In the present day, Kagan wrote four volumes in which he modestly but decisively overturned the idea of the Thucydides Trap. Badian did the same.


Ignoring all this, Allison takes Thucydides literally: Wars (sometimes) begin when rising powers like Athens threaten established powers like Sparta. But do they really? The case is difficult to make. Japan was the rising power in 1904 while Russia was long established. Did Russia therefore seek to preempt Japan? No. The Japanese launched a surprise attack on Russia, scuttling the Czar’s fleet. In 1941, the Japanese were again the rising power. Did ever-vigilant America strike out to eliminate the Japanese threat? Wrong. Roosevelt considered it “infamy” when Japan surprised him by attacking Pearl Harbor at a time when the world was already in flames. Switch to Europe — in the 1930s, Germany was obviously the rising, menacing power. Did France, Russia, England, and the other threatened powers move against it? They could not even form an alliance, so the USSR eventually joined Hitler rather than fight him. Exceptions there are, and Allison makes a half-baked effort to find them, but these are not the mainstream. Is this some kind of immense academic lapse?

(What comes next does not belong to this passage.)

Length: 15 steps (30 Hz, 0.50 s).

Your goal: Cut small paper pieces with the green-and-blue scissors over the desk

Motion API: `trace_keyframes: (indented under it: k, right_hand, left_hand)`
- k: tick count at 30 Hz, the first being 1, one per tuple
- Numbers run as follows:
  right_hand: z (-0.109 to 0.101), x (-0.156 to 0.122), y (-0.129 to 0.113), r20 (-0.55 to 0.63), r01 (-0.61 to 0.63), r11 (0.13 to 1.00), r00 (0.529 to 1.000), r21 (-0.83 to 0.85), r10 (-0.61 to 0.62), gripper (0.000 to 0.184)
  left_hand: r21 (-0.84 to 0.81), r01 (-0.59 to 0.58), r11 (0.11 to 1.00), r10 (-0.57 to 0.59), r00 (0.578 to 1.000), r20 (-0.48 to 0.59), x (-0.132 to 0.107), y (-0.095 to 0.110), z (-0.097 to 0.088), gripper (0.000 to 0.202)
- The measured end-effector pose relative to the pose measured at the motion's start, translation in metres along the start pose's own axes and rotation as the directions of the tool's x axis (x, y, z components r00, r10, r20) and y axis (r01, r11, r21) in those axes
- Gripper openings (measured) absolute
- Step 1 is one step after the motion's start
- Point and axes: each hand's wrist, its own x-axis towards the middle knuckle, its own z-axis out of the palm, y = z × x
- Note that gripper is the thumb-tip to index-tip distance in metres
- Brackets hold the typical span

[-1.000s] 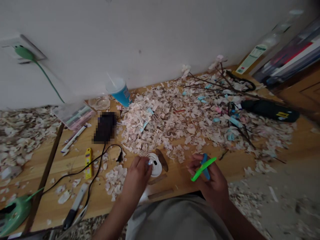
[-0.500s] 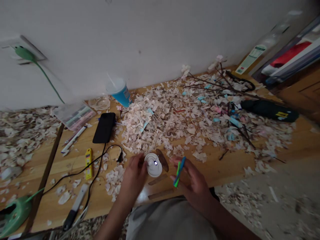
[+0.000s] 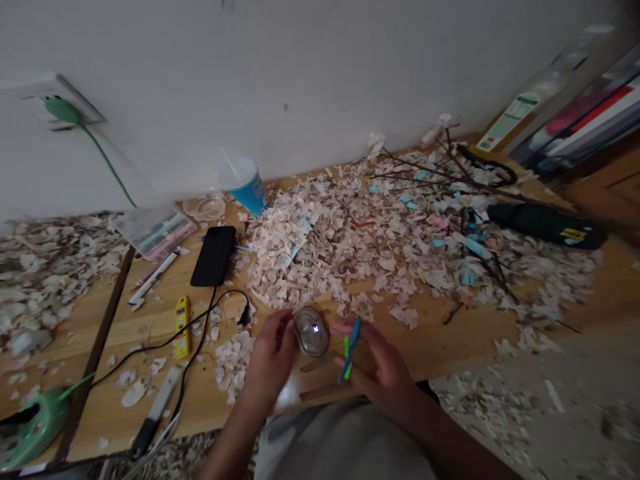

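The clear oval case (image 3: 311, 341) lies on the desk (image 3: 430, 347) just right of the nearer left hand's (image 3: 269, 357) curled fingers, grip unclear, its long axis running away from the body, while the right hand's (image 3: 390, 373) bent fingers pinch a blue-and-green piece (image 3: 355, 339).

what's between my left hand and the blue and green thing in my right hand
The head view shows an oval object with a small bright spot beside the left hand, then some wooden table.

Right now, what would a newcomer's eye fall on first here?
Probably the heap of pale, petal-like scraps across the middle of the table. Next, the bright blue-and-green item in the right hand, then the blue cup near the wall.
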Motion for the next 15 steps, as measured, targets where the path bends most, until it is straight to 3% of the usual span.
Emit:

No. What has really happened is that Allison has caught China fever, not hard around Harvard, although knowing no Chinese language and little Chinese history.

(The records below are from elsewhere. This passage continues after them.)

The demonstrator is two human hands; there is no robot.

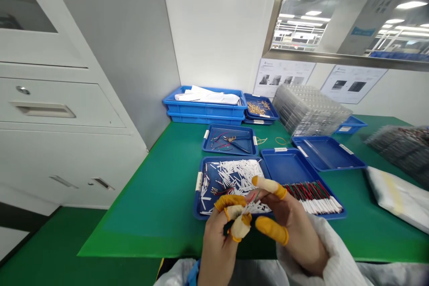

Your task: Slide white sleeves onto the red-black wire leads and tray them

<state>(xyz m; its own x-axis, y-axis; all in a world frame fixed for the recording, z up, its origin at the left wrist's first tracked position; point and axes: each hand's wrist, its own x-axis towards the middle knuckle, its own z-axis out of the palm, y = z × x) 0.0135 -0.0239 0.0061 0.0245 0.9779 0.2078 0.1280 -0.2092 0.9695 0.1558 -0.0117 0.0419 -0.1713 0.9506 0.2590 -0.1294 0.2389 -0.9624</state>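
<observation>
My left hand [224, 228], with yellow and cream finger cots, pinches a few thin wires [252, 200] with red and dark ends and white tubing at the fingertips. To its right my right hand [293, 221] has its cotted thumb and forefinger spread apart, close to the wire ends; its other fingers are partly hidden. Both hands are over the front edge of a blue tray [198, 201] full of loose white tube pieces [239, 172] and a small bunch of dark and red wires [224, 187].
Right of it, another blue tray [279, 165] holds a row of red and green wires with white sleeves [317, 196]. Behind, a small tray [206, 143] carries pliers [236, 144] and wires. Stacked bins [204, 109], clear plastic trays [308, 107] and a white packet [398, 194] stand around.
</observation>
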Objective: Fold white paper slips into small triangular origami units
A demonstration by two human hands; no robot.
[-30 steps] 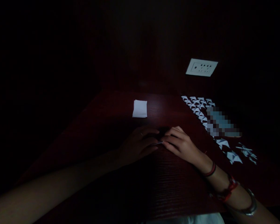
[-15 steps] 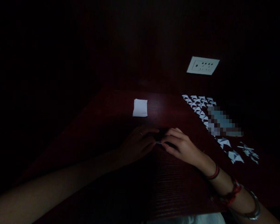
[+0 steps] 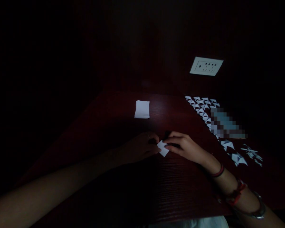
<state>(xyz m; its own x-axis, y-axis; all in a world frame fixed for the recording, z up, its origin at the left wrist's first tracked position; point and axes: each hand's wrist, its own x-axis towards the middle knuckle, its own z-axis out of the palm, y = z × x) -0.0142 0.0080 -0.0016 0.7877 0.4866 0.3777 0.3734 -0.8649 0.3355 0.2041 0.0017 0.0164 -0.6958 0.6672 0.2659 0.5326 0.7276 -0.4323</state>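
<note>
A small white folded paper (image 3: 164,148) sits between my two hands above the dark red table, its flat square face showing with one corner toward me. My left hand (image 3: 142,146), in deep shadow, pinches its left edge. On the other side my right hand (image 3: 186,145) grips it between thumb and fingers, with bracelets on the wrist. Beyond my hands lies a stack of white paper squares (image 3: 142,109). Folded paper pieces (image 3: 200,110) stand in rows to the right, and two larger ones (image 3: 237,159) are nearer to me.
A blurred-out bluish flat object (image 3: 225,122) lies beside the folded rows. Thin paper scraps (image 3: 252,154) are heaped at the right. A white wall socket (image 3: 206,66) is set above the dark red table (image 3: 180,190). The left side is very dark.
The paper was seen nearly edge-on as a thin strip; now its flat square face is turned toward me. Both hands have shifted slightly and still hold it.
</note>
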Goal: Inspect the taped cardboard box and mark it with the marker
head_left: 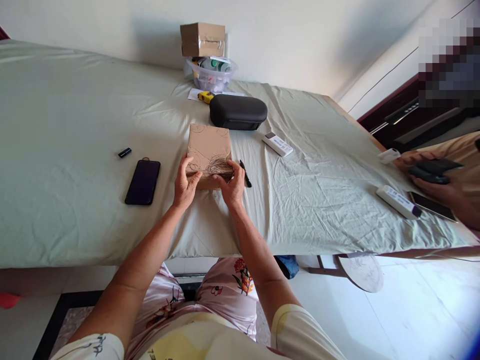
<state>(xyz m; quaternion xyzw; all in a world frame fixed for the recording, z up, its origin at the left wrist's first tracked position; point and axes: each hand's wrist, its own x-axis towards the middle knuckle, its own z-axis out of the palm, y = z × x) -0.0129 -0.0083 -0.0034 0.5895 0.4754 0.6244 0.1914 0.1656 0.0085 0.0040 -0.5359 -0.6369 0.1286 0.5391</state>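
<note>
A brown cardboard box (209, 141) with dark scribbled curls on its top lies on the cloth-covered table in front of me. My left hand (185, 182) grips its near left side, thumb on the near edge. On the near right side my right hand (231, 186) holds it the same way, fingers over the scribbles. Just right of that hand lies a black pen (245, 174). A small black cap-like piece (125, 153) and a dark smartphone (143, 182) are off to the left.
Behind the box sit a black hard case (238, 112), a yellow tape measure (206, 97) and a plastic basket (213, 79) below another carton (203, 40). White labelled devices (278, 144) lie rightward. At far right another person's hands (431, 175) hold a dark object.
</note>
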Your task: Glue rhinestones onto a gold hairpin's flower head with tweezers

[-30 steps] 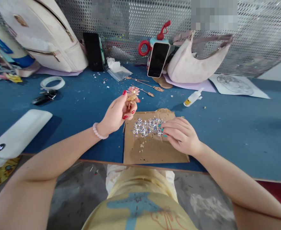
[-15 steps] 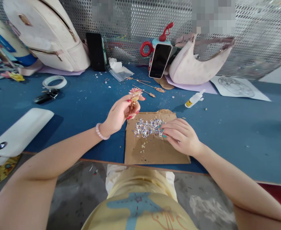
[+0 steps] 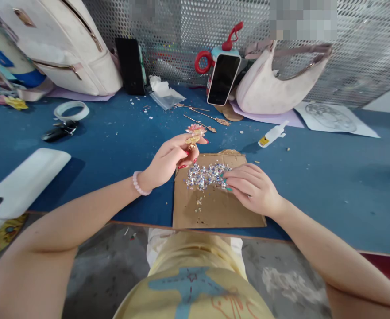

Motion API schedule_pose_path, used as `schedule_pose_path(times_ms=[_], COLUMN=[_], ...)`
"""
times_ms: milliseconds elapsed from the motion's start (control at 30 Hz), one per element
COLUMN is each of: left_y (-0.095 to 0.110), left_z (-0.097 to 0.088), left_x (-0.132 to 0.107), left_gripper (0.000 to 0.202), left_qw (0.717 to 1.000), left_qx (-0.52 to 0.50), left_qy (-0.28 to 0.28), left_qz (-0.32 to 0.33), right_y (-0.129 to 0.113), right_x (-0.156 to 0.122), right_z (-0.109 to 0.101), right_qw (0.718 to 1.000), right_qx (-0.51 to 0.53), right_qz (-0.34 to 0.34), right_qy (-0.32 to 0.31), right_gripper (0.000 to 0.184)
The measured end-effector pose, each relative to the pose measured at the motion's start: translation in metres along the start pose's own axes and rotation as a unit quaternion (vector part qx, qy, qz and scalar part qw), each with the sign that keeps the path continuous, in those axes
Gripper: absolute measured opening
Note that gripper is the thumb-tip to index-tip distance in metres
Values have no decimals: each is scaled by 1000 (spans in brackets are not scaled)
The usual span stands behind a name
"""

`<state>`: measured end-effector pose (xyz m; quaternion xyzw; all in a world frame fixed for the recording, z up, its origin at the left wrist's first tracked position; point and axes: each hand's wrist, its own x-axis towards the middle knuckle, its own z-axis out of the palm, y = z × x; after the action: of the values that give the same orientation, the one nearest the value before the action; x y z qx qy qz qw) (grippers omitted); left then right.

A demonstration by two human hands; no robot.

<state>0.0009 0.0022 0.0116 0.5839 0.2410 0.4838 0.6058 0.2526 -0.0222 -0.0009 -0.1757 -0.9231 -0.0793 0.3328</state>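
Note:
My left hand [image 3: 171, 159] is closed on a gold hairpin with a pink flower [image 3: 195, 131], held up above the far left part of a cardboard sheet [image 3: 221, 210]. A heap of small glittering rhinestones [image 3: 204, 176] lies spread on that cardboard. The fingertips of my right hand [image 3: 256, 188] are pressed together at the right end of the heap. Whether a stone is between them is too small to tell. Behind the left hand, several gold hairpins [image 3: 222, 121] lie on the blue table.
A small glue bottle [image 3: 272, 134] lies at the right, near a printed drawing [image 3: 334, 118]. Two phones, one white-framed [image 3: 224, 79], stand at the back between a backpack [image 3: 68, 48] and a handbag [image 3: 274, 86]. At left are a tape roll [image 3: 71, 110] and a white power bank [image 3: 25, 181].
My left hand has turned the flower hairpin and shifted it slightly to the right. My right hand stays at the heap's right end. The view has shifted a little.

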Motion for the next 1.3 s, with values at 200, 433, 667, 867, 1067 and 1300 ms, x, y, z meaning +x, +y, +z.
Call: schedule_pose_path(times_ms=[200,433,667,867,1067,1300], left_y=[-2,1,6,3,2,0], left_z=[3,18,24,26,26,25], left_x=[-4,-21,-23,-22,-22,-23], left_gripper=[36,27,37,38,28,27], left_qw=[997,976,959,962,967,969], left_qx=[78,180,244,238,213,204], left_qy=[-26,-122,-140,-130,-129,-129], left_qz=[4,24,-22,-40,-45,-56], right_y=[1,-4,-8,-9,-9,-9], right_x=[-1,-1,1,0,1,2], right_z=[1,-2,-5,-5,-6,-5], right_qw=[997,998,997,996,996,997], right_qx=[41,8,-20,-34,-43,-49], right_qz=[29,24,43,50,49,37], right_qy=[57,62,67,59,62,52], right_gripper=[16,7,5,1,2,6])
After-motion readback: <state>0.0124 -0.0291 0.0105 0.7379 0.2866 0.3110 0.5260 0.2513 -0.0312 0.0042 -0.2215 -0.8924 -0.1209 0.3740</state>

As a result, Allison seems to have been impressed above all by Chinese numbers: population, army size, growth rate, steel production, etc. So if that sentence from Thucydides is correct, then China is clearly a rising power that will want her “place in the sun” — which will lead ineluctably to a collision between rising China (Athens) instigated by the presumably setting U.S. (Sparta), which will see military preemption as the only recourse to avert a loss of power and a Chinese-dominated world. To escape this trap, Allison demands that we must find a way to give China what she wants and forget the lessons of so many previous wars. Many of Allison’s colleagues at Harvard also believe this to be true.

The reality, however, is that Allison’s recipe is actually a recipe for war. Appeasement of aggressors is far more dangerous than measured confrontation. Did China become more aggressive in the South China Sea in the 2000s because the Obama administration got tougher or because it went AWOL on the issue? I’d say the latter is more likely. When it comes to China, we might want to be more mindful of the “Chamberlain Trap” after the peace-loving prime minister of England, one of the authors of the disastrous 1938 Munich agreement that sought to avoid war by concessions, which in fact taught Hitler that the British were easily fooled. That is the trap we are in urgent need of avoiding.

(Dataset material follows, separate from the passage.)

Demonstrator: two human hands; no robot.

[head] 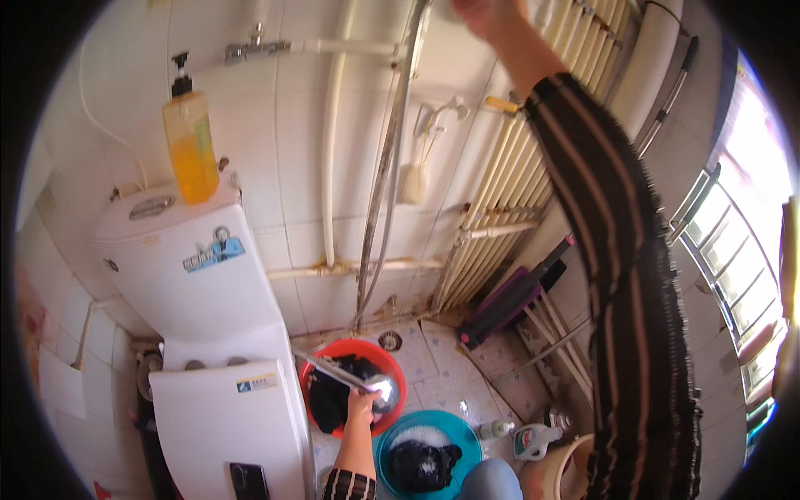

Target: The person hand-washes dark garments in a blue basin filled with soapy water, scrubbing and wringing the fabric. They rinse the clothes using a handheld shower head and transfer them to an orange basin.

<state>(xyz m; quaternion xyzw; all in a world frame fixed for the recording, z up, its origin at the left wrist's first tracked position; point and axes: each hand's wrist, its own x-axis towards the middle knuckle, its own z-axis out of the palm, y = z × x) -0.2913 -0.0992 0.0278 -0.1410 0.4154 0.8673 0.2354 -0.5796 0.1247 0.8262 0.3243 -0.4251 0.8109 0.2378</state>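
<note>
My left hand (364,403) grips a chrome handheld shower head (381,389) over a red plastic basin (402,400). Dark wet cloth (329,397) lies in that basin. Beside it, a teal basin (477,431) holds more dark cloth (422,465) with white suds. My right arm, in a dark striped sleeve, reaches up past the wall; my right hand (490,15) is cut off by the top edge, near the metal shower riser (400,94), and its fingers cannot be made out.
A white toilet (219,400) stands at left, with a black phone (249,481) on its lid and a pump bottle (190,150) on its tank. Detergent bottles (534,440) and a beige bucket (565,469) are at lower right. A floor drain (390,340) lies behind the basins.
</note>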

China’s tremendous economic vulnerabilities have no mention in Allison’s book. But they are critical to any reading of China’s future. China imports a huge amount of its energy and is madly planning a vast expansion in nuclear power, including dozens of reactors at sea. She has water endowments similar to Sudan, which means nowhere near enough. The capital intensity of production is very high: In China, one standard energy unit used fully produces 33 cents of product. In India, the figure is 77 cents. Gradually climb and you get to $3 in Europe and then — in Japan — $5.55. China is poor not only because she wastes energy but water, too, while destroying her ecology in a way perhaps lacking any precedent. Figures such as these are very difficult to find: Mine come from researchers in the energy sector. Solving all of this, while making the skies blue, is a task of both extraordinary technical complexity and expense that will put China’s competing special interests at one another’s throats. Not solving, however, will doom China’s future. Allison may know this on some level, but you have to spend a lot of time in China and talk to a lot of specialists (often in Chinese) before the enormity becomes crushingly real.

What’s more, Chinese are leaving China in unprecedented numbers. The late Richard Solomon, who worked on U.S.-China relations for decades, remarked to me a few weeks before his death that “one day last year all the Chinese who could decided to move away.” Why? The pollution might kill your infants; the hospitals are terrible, the food is adulterated, the system corrupt and unpredictable. Here in the Philadelphia suburbs and elsewhere, thousands of Chinese buyers are flocking to buy homes in cash. Even Xi Jinping sent his daughter to Harvard. Does that imply a high-profile political career for her in China? Probably not. It rather implies a quiet retirement with Xi’s grandchildren over here. Our American private secondary schools are inundated by Chinese applicants. For the first time this year, my Chinese graduate students are marrying one another and buying houses here. This is a leading indicator. If it could be done, the coming tsunami would bring 10 million highly qualified Chinese families to the U.S. in 10 years — along with fleeing crooks, spies, and other flotsam and jetsam. Even Xi’s first wife fled China; she lives in England.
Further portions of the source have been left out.